### [Exercise description]
Could you print all of the data below again, exactly?

### [Material provided]
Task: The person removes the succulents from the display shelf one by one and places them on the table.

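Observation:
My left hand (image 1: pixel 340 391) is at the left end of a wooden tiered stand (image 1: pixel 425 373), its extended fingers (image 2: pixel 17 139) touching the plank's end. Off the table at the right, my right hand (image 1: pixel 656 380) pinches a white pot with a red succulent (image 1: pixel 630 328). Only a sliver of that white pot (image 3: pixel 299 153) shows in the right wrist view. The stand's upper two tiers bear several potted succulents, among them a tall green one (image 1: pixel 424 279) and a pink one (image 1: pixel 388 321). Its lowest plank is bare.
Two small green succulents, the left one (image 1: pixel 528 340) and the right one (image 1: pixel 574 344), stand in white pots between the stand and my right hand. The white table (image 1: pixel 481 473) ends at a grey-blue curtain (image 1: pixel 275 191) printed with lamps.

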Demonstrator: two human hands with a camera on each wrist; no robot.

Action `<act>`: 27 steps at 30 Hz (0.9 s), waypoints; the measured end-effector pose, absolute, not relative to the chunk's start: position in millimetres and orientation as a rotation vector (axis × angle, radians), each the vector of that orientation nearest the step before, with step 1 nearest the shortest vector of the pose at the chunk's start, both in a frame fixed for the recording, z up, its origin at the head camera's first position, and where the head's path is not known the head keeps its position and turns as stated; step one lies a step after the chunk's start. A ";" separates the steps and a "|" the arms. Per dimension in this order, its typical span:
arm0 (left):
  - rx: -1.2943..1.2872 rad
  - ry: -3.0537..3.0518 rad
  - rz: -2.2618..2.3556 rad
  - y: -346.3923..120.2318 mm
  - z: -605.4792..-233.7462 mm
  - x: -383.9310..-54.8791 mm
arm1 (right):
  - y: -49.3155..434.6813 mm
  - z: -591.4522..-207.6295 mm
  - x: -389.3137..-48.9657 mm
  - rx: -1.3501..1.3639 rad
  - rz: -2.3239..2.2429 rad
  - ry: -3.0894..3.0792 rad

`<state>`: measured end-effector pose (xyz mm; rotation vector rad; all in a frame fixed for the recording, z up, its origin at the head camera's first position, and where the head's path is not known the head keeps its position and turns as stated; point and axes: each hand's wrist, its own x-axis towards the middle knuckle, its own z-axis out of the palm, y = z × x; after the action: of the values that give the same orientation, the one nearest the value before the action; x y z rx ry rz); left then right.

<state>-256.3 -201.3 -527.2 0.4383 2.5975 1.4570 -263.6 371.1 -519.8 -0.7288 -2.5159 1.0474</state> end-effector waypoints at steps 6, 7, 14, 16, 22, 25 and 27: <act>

### [Written response]
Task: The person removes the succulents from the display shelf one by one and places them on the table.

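Observation:
My left hand (image 1: pixel 340 391) is at the left end of a wooden tiered stand (image 1: pixel 425 373), its extended fingers (image 2: pixel 17 139) touching the plank's end. Off the table at the right, my right hand (image 1: pixel 656 380) pinches a white pot with a red succulent (image 1: pixel 630 328). Only a sliver of that white pot (image 3: pixel 299 153) shows in the right wrist view. The stand's upper two tiers bear several potted succulents, among them a tall green one (image 1: pixel 424 279) and a pink one (image 1: pixel 388 321). Its lowest plank is bare.
Two small green succulents, the left one (image 1: pixel 528 340) and the right one (image 1: pixel 574 344), stand in white pots between the stand and my right hand. The white table (image 1: pixel 481 473) ends at a grey-blue curtain (image 1: pixel 275 191) printed with lamps.
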
Demonstrator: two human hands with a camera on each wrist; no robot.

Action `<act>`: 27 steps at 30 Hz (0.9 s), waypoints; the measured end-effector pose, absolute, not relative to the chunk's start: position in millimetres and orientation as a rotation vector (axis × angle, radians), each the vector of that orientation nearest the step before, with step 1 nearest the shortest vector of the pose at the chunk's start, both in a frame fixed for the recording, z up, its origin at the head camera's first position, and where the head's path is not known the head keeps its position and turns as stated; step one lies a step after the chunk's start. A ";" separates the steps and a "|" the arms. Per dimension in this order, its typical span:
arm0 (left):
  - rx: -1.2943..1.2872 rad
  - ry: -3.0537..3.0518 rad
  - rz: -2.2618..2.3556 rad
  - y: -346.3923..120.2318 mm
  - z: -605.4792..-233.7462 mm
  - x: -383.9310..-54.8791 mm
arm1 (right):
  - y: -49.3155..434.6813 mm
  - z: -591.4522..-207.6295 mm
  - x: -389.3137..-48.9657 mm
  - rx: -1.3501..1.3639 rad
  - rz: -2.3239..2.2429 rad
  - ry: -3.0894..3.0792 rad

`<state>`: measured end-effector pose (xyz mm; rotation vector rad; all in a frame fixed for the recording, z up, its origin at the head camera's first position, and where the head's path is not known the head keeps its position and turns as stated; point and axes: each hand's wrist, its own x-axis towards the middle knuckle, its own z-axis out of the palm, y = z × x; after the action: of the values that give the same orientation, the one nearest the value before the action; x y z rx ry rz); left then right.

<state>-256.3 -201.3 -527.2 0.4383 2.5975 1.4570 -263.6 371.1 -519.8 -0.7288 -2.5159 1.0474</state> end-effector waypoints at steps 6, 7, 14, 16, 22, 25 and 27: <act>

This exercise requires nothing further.